Exercise brief
Somewhere below is a line with "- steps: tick" and, later, a line with "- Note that"; repeat those two lines and all the lines between them, exactly as they are.

********

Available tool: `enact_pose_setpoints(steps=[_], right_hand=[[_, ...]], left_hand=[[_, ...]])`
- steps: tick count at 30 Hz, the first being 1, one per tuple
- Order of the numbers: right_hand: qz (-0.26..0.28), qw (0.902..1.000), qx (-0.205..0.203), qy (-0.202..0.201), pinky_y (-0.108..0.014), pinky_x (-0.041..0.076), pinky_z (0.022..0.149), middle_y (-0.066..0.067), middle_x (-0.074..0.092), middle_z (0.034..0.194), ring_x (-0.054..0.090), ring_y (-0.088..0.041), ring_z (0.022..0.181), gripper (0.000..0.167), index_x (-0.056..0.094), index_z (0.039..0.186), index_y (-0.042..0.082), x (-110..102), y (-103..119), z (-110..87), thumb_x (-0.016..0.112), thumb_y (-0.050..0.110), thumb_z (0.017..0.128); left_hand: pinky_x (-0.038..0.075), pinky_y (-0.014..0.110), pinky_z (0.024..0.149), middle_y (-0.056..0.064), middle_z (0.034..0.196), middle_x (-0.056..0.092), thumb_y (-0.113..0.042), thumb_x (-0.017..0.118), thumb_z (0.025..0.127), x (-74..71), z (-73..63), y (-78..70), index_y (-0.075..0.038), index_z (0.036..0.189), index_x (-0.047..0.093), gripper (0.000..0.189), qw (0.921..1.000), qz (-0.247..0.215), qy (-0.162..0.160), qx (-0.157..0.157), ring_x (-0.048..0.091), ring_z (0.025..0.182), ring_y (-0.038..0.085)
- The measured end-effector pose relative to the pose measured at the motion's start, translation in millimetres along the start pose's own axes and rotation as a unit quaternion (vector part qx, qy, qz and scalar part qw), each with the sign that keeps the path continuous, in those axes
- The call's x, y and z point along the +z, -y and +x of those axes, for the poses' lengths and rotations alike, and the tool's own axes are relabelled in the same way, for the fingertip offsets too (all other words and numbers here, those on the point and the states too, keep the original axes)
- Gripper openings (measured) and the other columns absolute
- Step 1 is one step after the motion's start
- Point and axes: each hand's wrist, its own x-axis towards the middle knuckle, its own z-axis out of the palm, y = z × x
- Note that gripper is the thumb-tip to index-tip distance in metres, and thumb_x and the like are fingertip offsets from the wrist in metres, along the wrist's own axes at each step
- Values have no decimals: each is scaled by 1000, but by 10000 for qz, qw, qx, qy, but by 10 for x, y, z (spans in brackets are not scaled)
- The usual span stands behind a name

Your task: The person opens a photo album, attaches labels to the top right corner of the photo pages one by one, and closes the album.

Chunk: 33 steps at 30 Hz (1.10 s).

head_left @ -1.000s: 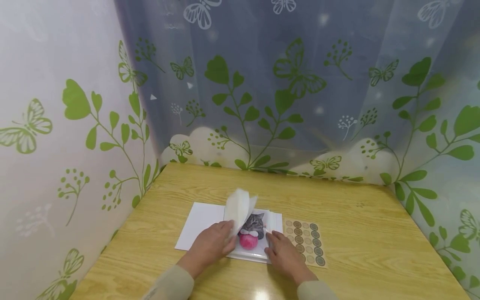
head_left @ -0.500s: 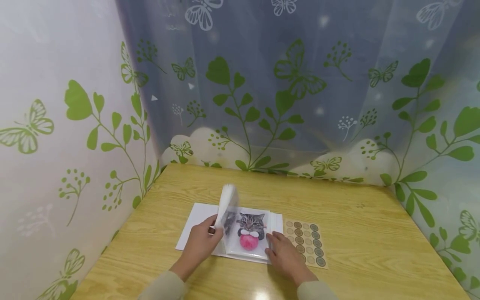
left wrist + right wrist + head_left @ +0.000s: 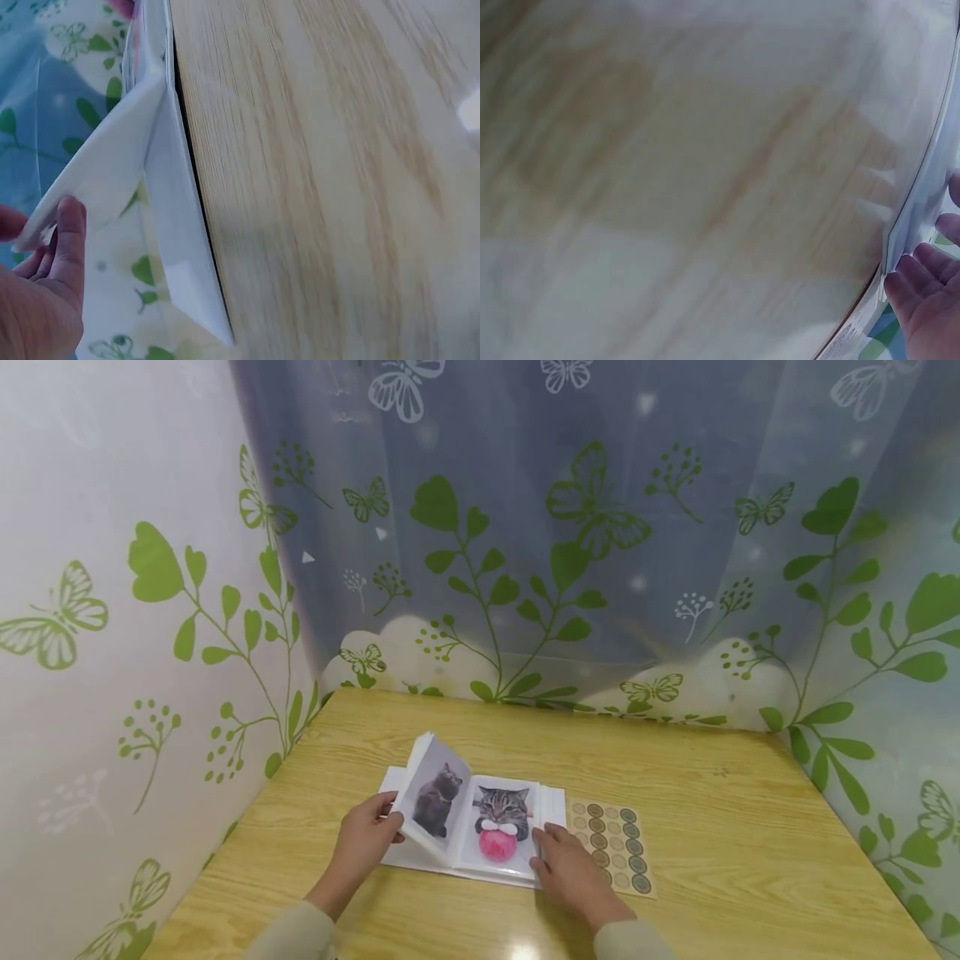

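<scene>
A small white photo album lies spread on the table in the head view. Its right page bears a photo of a tabby cat with a pink ball. A raised bundle of leaves leans left over the white cover, showing a grey cat photo. My left hand pinches the outer edge of these leaves; in the left wrist view, thumb and fingers meet at that edge. My right hand rests at the album's right edge, its loosely bent fingertips touching there in the right wrist view.
A tan sheet of round stickers lies just right of the album, partly behind the right hand. The wooden table reaches back to a curtain printed with leaves and butterflies, which also flanks both sides.
My left hand has moved left with the bundle of leaves, swinging it from upright to leaning left and bringing the grey cat photo into sight. The right hand stays in place.
</scene>
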Motion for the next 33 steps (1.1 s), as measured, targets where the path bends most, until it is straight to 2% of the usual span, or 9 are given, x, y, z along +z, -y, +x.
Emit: enact_pose_setpoints(steps=[6, 9, 11, 14, 16, 26, 33], right_hand=[[-140, 9999, -44, 65, -56, 37, 108, -24, 48, 143, 46, -42, 131, 46, 56, 137, 2, -32, -3, 3, 62, 23, 97], [-215, 9997, -54, 100, -56, 37, 108, -24, 48, 143, 46, -42, 131, 46, 56, 137, 2, -30, -25, 3, 61, 23, 97], [-251, 9996, -67, 101, -56, 38, 108, -24, 48, 143, 46, -42, 131, 46, 56, 137, 2, -27, -48, -3, 61, 23, 97], [-256, 9996, -68, 89, -57, 38, 107, -24, 47, 143, 46, -43, 131, 46, 56, 137, 2, -36, -88, -20, 61, 23, 97], [-250, 9996, -67, 89, -59, 38, 107, -24, 47, 143, 46, -43, 131, 46, 56, 137, 2, -52, -117, -37, 61, 22, 97], [-322, 9994, -115, 15, -63, 39, 103, -24, 49, 142, 48, -45, 128, 45, 56, 137, 2, -160, -334, -123, 61, 21, 96], [-275, 9996, -87, 28, -60, 39, 105, -25, 49, 142, 48, -45, 128, 45, 56, 137, 1, -257, -508, -207, 62, 19, 96]], left_hand=[[59, 29, 59, 16, 86, 66, 9, 51, 82, -145, 35, 144, 18, 122, 57, 42, 9985, -27, 170, -514, 66, 62, 18], [58, 29, 57, 13, 80, 65, 9, 53, 79, -191, 38, 202, 20, 120, 57, 43, 9976, 260, 271, -584, 65, 60, 16], [56, 28, 56, 9, 75, 63, 7, 56, 78, -210, 40, 242, 19, 119, 58, 43, 9955, 731, 341, -497, 62, 58, 14], [51, 27, 56, 3, 69, 61, 3, 60, 75, -216, 46, 287, 17, 116, 61, 43, 9882, 1438, 447, -272, 58, 58, 13], [49, 27, 57, 2, 67, 60, 2, 63, 74, -204, 45, 311, 16, 112, 63, 40, 9831, 1750, 516, -122, 55, 59, 13], [46, 34, 60, 2, 69, 58, -5, 66, 71, -34, 15, 273, 6, 93, 69, 24, 9683, 2327, 741, 532, 51, 65, 18], [47, 35, 61, 2, 71, 58, -7, 69, 72, 124, -41, 233, 4, 92, 68, 23, 9621, 2501, 875, 642, 52, 65, 18]])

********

Exercise solution
- steps: tick count at 30 Hz, the first being 1, one per tuple
- Order of the numbers: right_hand: qz (-0.26..0.28), qw (0.902..1.000), qx (-0.205..0.203), qy (-0.202..0.201), pinky_y (-0.108..0.014), pinky_x (-0.041..0.076), pinky_z (0.022..0.149), middle_y (-0.066..0.067), middle_x (-0.074..0.092), middle_z (0.034..0.194), ring_x (-0.054..0.090), ring_y (-0.088..0.041), ring_z (0.022..0.181), gripper (0.000..0.167), index_x (-0.056..0.094), index_z (0.039..0.186), index_y (-0.042..0.082), x (-110..102), y (-103..119), z (-110..87), thumb_x (-0.016..0.112), thumb_y (-0.050..0.110), thumb_z (0.017..0.128); left_hand: pinky_x (-0.038..0.075), pinky_y (-0.014..0.110), pinky_z (0.024..0.149), middle_y (-0.056..0.064), middle_z (0.034..0.196), middle_x (-0.056..0.092), thumb_y (-0.113..0.042), thumb_x (-0.017..0.118), thumb_z (0.025..0.127), x (-74..71), z (-73..63), y (-78..70), index_y (-0.075..0.038), index_z (0.036..0.189), index_x (-0.047..0.093), gripper (0.000..0.189), qw (0.921..1.000), qz (-0.247..0.215), qy (-0.162..0.160), qx (-0.157..0.157), ring_x (-0.048..0.091), ring_z (0.025..0.182), ring_y (-0.038..0.085)
- The measured end-effector pose relative to the pose measured at the motion's start, translation in millimetres along the start pose's own axes and rotation as a unit quaternion (vector part qx, qy, qz and scalar part qw), each with the sign that keeps the path continuous, in those axes
- The call's x, y and z point along the +z, -y and +x of those axes, for the poses' lengths and rotations alike, and the tool's own axes are relabelled in the same way, for the fingertip offsets too (all other words and numbers here, those on the point and the states too, keep the original axes)
- Gripper openings (measured) and the other columns absolute
- Step 1 is one step after the motion's start
- Point and axes: each hand's wrist, its own x-axis towards the middle knuckle, its own z-axis out of the palm, y = z × x
- Note that gripper is the thumb-tip to index-tip distance in metres, and thumb_x and the like are fingertip offsets from the wrist in metres, along the wrist's own axes at each step

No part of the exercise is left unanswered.